Like many anarchists before them, their political activities resulted from frustration and anger with the ruling regime’s abandonment of liberal principles. Anarchism was, at some level, an effort to recuperate the more radical aspects of revolutionary liberalism that had been gutted by the oligarchy of capital that replaced the oligarchy of birth in the wake of independence in the early nineteenth century.Footnote 19 Basic issues such as press censorship and the political longevity of dictator Porfirio Díaz initially spurred the Flores Magón brothers to agitate and organize. Having founded the Mexican Liberal Party (Partido Liberal Mexicano, PLM) in 1900, the brothers and their comrades drafted a program in 1906, stressing the need for political and economic guarantees such as no reelection for the president or for state governors, freedom of speech and of the press, secular compulsory education, eight-hour workdays and a minimum wage, regulation and protection of domestic servants, worker-safety guarantees and the prohibition of child labor, and land redistribution. By the time the country erupted in open revolt and Díaz fled to Paris in 1911, the brothers proved more open about their revolutionary anarchist politics. Their slogan, “Land and Liberty,” soon would be adopted by the agrarian Zapatistas, but their revolutionary aims also resonated with eclectic radicals and social reformers, urban workers and miners laboring in enclaves.
It had particular appeal in port towns such as Tampico and in northern Mexico and the US Southwest, where capital and mining interests had entrenched themselves. In Los Angeles, for example, the PLM was one of a number of militant organizations capitalists confronted. As David Struthers shows, the PLM and the Industrial Workers of the World (IWW) exercised substantial influence in the city, and management had to contend with the multiethnic culture of affinity created by the city’s working class. Struthers’s work is a compelling example of what careful attention to geography can do for historical analysis. The material foundations of Los Angeles; the building of its infrastructure; the spatial dynamics of residency, work, organizing, and cultural and social life—union halls, pool halls, bars, and print shops—all are centerpieces in the analysis as spaces in which multiethnic organizing could take place, alliances forged, and friendships created.Footnote 20 Such spaces of affinity became the venues in which the workers who built Los Angeles—from Mexico, Hawaii, China, Japan, South Asia, and the Austro-Hungarian Empire—could build common cause. Unlike the Los Angeles American Federation of Labor, the organizers and rank and file in Struthers’s book, including many affiliated with the PLM and/or the IWW, were ethnically and racially inclusive and their publications were often bi- or multilingual (and, if monolingual, they frequently included translated pieces and international news). The anti-Chinese sentiment of California’s early twentieth-century working class is well known, as is the anti-Chinese article in the PLM’s 1906 platform, but Struthers convincingly shows that there also existed a robust history of solidarity in Southern California articulated through the language of internationalism, multilingual publications, and nonsectarian commitments.Footnote 21 The gradual demise of such forms of solidarity and affinity, he suggests, came from the increasing spatial segregation of the city in the 1920s as officials and management consolidated control.
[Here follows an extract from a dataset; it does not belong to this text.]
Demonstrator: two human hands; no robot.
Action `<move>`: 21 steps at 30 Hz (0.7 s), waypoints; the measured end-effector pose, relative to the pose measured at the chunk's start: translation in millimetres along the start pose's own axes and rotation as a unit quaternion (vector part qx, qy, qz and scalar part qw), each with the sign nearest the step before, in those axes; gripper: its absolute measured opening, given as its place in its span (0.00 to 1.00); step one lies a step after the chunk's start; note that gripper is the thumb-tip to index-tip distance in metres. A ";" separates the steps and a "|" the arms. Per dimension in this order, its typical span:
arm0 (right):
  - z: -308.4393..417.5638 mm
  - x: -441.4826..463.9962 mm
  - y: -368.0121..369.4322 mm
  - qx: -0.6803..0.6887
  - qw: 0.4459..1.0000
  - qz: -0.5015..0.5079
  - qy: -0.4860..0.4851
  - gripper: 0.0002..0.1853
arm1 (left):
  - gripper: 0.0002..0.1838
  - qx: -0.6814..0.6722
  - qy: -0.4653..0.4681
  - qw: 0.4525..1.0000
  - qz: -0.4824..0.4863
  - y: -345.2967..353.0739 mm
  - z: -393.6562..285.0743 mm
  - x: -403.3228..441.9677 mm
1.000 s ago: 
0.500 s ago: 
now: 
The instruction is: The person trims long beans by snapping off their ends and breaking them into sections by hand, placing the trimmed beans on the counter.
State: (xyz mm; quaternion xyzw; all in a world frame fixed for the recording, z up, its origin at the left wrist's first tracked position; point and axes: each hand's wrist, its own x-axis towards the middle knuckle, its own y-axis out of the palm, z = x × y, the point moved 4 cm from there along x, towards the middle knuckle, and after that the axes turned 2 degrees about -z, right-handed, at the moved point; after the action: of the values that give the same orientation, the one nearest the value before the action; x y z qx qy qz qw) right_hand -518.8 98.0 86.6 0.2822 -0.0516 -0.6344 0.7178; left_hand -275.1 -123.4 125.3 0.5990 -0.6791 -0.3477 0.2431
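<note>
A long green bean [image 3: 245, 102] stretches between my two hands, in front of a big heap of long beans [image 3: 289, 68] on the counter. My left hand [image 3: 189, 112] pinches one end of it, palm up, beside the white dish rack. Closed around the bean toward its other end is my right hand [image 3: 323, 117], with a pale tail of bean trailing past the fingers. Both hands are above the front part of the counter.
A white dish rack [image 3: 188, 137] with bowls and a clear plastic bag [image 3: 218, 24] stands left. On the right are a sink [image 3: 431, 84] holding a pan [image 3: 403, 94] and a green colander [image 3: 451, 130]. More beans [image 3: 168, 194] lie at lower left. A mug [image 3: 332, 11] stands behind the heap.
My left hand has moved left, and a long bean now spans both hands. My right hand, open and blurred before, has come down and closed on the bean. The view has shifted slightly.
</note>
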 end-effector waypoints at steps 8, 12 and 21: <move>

Kelly Lytle Hernández’s Bad Mexicans is a detailed and original study of the Flores Magón brothers and the magonista movement. Magonismo, she convincingly shows, was an essential part of US, not solely Mexican or borderlands, history. This would seem obvious in retrospect—after all, the brothers fled to the United States in 1904, and many of the “mineworkers, farmers, and cotton pickers” who supported them lived and labored there—but the movement tends to get folded in to either Mexican revolutionary history or the borderlands at the expense of broader US history. The importance of Bad Mexicans, in part, is thus how emphatically it situates its subject as central to US twentieth-century history and its overarching themes of race, rebellion, and repression.Footnote 22
The book opens on November 10, 1910, when a posse of white farmers in Texas murdered a local ranch hand, twenty-year old Antonio Rodríguez, whom they accused of murdering a white woman. The farmers built a pyre, doused Rodríguez in kerosene, and set him on fire.Footnote 23 Reports of the lynching and immolation soon circulated in Mexico and riots erupted, targeting US businesses and properties. In the midst of this growing agitation, the exiled landowner and political aspirant Francisco Madero called for an uprising against Díaz to begin on November 20, a call the magonistas heeded. The rest may be history, but it is rare to find the extrajudicial murder of Rodríguez so clearly linked to the outbreak of the Mexican Revolution. More broadly, it is a reminder of just how deeply tied Mexico’s revolution was to US empire and race. Some three generations of writing on the Mexican Revolution has argued that the revolution was largely a social revolution driven by internal causes, and Lytle Hernández does not necessarily challenge such an interpretation.Footnote 24 However, her intervention serves as a powerful argument that what was happening to Mexican and Mexican American populations in the United States dramatically shaped how people in Mexico looked at the Díaz regime—which had long coddled foreign investment and tolerated gringo privileges in the mining and railroad industries as well as their manifest presence in much of the north—and its relationship to the United States. This is a book that should rework how historians of the Mexican Revolution understand its origins and the place of racist violence, foreign investment, and anarchist organizing of migrant and dispossessed workers in that story.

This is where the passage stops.